* [WORK ITEM]: For the word "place", state how many lines below contain it. Give no other text.
__________________________________________________
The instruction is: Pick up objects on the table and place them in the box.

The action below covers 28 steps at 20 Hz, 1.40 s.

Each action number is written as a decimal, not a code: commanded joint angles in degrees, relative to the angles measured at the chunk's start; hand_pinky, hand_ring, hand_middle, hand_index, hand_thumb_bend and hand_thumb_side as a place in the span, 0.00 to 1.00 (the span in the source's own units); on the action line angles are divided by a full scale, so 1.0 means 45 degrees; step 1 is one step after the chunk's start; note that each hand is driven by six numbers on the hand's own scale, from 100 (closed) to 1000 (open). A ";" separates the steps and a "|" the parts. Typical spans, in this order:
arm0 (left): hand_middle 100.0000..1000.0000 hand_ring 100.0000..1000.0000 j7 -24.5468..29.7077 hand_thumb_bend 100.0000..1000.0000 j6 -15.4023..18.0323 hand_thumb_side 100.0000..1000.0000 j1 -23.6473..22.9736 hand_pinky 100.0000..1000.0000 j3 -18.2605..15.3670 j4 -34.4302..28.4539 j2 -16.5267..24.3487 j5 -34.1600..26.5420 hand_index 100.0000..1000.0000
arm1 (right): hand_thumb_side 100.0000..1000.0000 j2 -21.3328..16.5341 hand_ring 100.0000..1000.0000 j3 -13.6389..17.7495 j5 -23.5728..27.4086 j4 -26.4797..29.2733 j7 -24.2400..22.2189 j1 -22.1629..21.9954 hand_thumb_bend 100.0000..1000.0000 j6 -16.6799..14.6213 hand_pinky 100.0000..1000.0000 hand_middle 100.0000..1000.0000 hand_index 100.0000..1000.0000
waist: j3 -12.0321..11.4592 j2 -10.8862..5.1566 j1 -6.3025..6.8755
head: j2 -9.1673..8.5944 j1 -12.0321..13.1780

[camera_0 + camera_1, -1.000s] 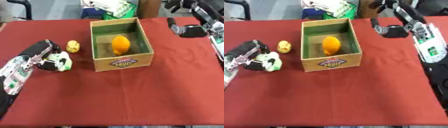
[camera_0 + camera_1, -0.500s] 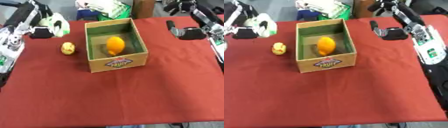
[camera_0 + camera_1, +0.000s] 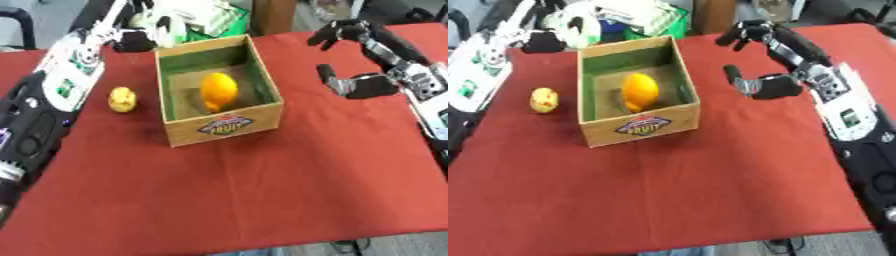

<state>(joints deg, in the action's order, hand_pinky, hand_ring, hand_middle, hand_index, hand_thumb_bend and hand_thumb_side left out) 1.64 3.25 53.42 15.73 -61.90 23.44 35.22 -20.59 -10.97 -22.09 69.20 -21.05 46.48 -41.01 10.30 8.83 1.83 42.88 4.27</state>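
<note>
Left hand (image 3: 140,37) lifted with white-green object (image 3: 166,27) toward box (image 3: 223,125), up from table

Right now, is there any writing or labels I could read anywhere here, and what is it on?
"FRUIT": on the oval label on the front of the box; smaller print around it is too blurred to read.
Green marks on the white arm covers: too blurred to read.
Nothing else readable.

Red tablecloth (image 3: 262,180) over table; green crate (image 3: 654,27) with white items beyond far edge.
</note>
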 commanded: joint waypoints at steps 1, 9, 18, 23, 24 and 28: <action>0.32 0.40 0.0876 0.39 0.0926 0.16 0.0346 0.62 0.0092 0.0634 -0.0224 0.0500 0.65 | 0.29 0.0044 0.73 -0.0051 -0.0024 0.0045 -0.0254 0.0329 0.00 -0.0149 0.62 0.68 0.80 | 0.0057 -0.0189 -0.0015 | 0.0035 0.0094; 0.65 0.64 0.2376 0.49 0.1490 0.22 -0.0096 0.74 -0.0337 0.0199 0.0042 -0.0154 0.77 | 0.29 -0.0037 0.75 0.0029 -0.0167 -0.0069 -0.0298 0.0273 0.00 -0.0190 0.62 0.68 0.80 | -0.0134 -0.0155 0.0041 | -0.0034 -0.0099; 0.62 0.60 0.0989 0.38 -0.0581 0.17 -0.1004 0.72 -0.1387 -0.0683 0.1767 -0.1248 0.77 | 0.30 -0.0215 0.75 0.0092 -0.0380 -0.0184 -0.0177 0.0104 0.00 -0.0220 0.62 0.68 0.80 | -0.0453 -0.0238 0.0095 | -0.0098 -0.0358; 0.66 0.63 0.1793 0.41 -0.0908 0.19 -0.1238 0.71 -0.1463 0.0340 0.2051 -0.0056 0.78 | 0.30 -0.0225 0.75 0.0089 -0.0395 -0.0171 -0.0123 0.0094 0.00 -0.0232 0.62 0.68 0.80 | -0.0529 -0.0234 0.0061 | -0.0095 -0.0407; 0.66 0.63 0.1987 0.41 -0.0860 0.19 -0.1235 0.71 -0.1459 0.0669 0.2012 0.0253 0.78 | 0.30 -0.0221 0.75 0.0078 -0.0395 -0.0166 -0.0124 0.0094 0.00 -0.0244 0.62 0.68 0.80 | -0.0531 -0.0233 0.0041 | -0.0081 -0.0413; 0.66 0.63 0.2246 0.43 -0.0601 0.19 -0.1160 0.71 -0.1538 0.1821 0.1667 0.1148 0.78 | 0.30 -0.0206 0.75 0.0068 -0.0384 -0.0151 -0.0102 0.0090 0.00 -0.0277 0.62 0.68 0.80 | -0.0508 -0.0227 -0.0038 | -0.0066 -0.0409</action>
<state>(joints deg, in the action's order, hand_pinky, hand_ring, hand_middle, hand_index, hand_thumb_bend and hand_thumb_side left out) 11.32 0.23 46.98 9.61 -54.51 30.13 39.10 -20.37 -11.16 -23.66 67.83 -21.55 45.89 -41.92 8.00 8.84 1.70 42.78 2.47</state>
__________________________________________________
* [REPLY TO THE TASK]: 2